Apache 2.4 includes the SSL module required for Hypertext Transfer Protocol Secure (HTTPS) out of the box. It first needs to be enabled with a2enmod ssl, then the required directives must be added to the configuration files. A configuration example is provided in /etc/apache2/sites-available/default-ssl.conf. See https://httpd.apache.org/docs/2.4/mod/mod_ssl.html for more information.
The full list of standard Apache modules can be found online at https://httpd.apache.org/docs/2.4/mod/index.html.
With its default configuration, the web server listens on port 80 (as configured in /etc/apache2/ports.conf), and serves pages from the /var/www/html/ directory by default (as configured in /etc/apache2/sites-enabled/000-default.conf).
A virtual host is an extra identity for the web server. The same Apache process can serve multiple websites (say www.kali.org and www.offensive-security.com) because the HTTP requests embed both the name of the website requested and the URL localpart (this feature is known as name-based virtual hosts).
The default configuration for Apache 2 enables name-based virtual hosts.
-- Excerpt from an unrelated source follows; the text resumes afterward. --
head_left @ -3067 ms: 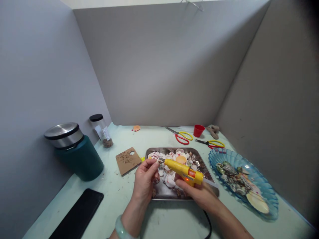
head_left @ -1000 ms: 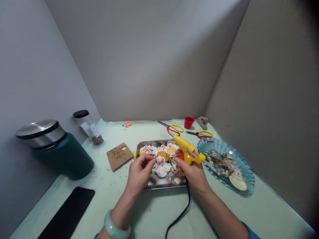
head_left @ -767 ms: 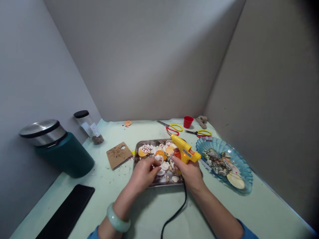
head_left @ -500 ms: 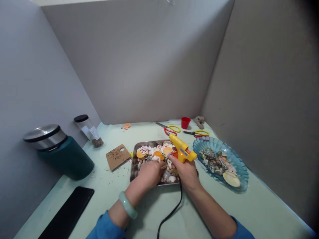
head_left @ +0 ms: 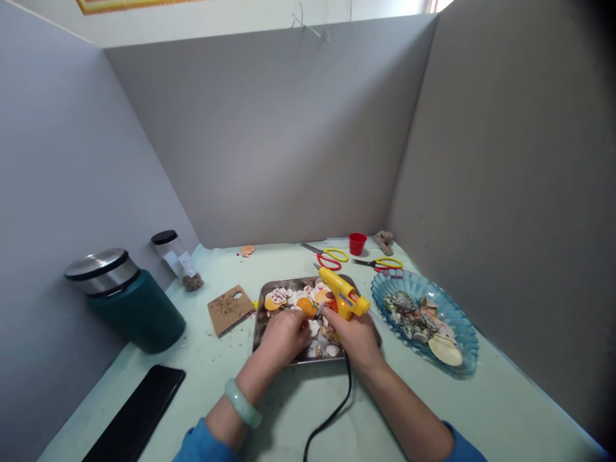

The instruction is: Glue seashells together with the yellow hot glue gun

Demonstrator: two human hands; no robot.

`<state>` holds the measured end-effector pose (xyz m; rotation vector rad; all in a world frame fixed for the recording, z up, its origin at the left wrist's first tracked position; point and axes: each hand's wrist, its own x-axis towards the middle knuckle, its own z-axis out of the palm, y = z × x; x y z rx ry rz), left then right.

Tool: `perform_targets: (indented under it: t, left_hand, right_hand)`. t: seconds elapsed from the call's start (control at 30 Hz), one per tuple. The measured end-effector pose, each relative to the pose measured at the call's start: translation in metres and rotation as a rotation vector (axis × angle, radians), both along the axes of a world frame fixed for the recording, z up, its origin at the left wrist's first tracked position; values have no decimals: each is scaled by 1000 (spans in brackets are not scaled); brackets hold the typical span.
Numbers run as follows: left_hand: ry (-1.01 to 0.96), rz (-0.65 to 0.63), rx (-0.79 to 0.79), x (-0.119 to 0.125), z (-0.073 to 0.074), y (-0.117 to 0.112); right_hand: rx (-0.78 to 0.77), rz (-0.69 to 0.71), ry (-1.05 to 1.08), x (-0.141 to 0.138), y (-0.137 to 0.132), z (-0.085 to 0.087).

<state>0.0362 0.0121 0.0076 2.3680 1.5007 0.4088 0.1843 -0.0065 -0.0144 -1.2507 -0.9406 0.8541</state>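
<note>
My right hand (head_left: pixel 353 333) is wrapped round the grip of a yellow hot glue gun (head_left: pixel 342 290), its nozzle pointing up and to the left. A small greyish piece (head_left: pixel 320 308), too small to name, sits at the right thumb tip. My left hand (head_left: pixel 283 333) is closed with curled fingers over the left part of a metal tray (head_left: pixel 260 327); whatever it pinches is hidden. Inside the tray lie several shells, among them an orange shell (head_left: pixel 305 306), a speckled white shell (head_left: pixel 278 296) and a small white shell (head_left: pixel 332 351). A black cord (head_left: pixel 332 414) runs down from the glue gun.
At right stands a blue scalloped dish (head_left: pixel 462 321) of shells. Behind are two pairs of scissors (head_left: pixel 335 255) (head_left: pixel 389 263), a red cup (head_left: pixel 357 244) and driftwood (head_left: pixel 384 242). At left are a brown board (head_left: pixel 228 311), a jar (head_left: pixel 178 260), a teal flask (head_left: pixel 139 311) and a black phone-like slab (head_left: pixel 137 410).
The view has tipped upward, showing more above the partition. My left hand has drawn slightly away from the right one. The glue gun has shifted a little to the left.
</note>
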Motion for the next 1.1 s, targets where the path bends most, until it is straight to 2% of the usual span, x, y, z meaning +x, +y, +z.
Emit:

In addition, a default virtual host is defined in the /etc/apache2/sites-enabled/000-default.conf file; this virtual host will be used if no host matching the request sent by the client is found.
Each extra virtual host is then described by a file stored in /etc/apache2/sites-available/. The file is usually named after the hostname of the website followed by a .conf suffix (for example: www.kali.org.conf). You can then enable the new virtual host with a2ensite www.kali.org. Here is a minimal virtualhost configuration for a website whose files are stored in /srv/www.kali.org/www/ (defined with the DocumentRoot option):
ServerName www.kali.org ServerAlias kali.org DocumentRoot /srv/www.kali.org/www
You might also consider adding CustomLog and ErrorLog directives to configure Apache to output logs in files dedicated to the virtual host.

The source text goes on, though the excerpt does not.